**What needs to be done:** Each line of the listing that includes "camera" should be reported.
─── Recorded information
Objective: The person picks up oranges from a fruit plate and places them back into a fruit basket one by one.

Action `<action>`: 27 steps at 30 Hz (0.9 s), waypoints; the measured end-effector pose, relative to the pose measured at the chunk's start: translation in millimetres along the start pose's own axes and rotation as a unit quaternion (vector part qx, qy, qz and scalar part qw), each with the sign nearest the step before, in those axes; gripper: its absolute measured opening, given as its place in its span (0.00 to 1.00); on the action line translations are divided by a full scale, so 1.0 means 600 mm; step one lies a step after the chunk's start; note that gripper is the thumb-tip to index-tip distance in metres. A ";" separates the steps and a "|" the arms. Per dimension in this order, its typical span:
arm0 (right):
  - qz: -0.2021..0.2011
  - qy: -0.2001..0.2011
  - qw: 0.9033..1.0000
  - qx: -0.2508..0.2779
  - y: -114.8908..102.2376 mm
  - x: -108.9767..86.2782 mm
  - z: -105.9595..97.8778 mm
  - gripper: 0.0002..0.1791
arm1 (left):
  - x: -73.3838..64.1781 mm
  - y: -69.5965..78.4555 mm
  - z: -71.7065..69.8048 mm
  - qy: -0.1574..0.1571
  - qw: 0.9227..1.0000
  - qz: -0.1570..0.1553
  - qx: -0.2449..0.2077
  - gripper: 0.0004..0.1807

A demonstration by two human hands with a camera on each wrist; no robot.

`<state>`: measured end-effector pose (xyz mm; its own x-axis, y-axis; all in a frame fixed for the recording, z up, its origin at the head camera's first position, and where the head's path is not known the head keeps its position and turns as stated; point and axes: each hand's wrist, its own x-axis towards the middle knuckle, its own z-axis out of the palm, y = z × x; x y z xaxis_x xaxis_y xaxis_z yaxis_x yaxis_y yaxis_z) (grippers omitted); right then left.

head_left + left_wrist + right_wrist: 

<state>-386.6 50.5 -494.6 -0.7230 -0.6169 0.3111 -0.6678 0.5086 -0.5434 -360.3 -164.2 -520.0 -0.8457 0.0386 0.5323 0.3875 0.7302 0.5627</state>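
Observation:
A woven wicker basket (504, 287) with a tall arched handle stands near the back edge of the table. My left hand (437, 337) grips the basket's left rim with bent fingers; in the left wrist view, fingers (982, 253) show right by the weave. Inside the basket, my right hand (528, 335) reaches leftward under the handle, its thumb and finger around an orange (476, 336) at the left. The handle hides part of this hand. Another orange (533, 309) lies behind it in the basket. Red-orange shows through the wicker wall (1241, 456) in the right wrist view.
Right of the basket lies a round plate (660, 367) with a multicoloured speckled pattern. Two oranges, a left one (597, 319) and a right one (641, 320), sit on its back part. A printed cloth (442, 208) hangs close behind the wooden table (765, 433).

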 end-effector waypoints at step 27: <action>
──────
**Output below:**
A demonstration by two human hands with a camera on each wrist; no robot.
`<state>`: measured end-effector pose (xyz mm; its own x-axis, y-axis; all in a frame fixed for the recording, z up, its origin at the head camera's first position, and where the head's path is not known the head keeps its position and turns as stated; point and axes: each hand's wrist, its own x-axis towards the middle knuckle, its own z-axis out of the palm, y = z × x; x y z xaxis_x xaxis_y xaxis_z yaxis_x yaxis_y yaxis_z) (grippers omitted); right then left.

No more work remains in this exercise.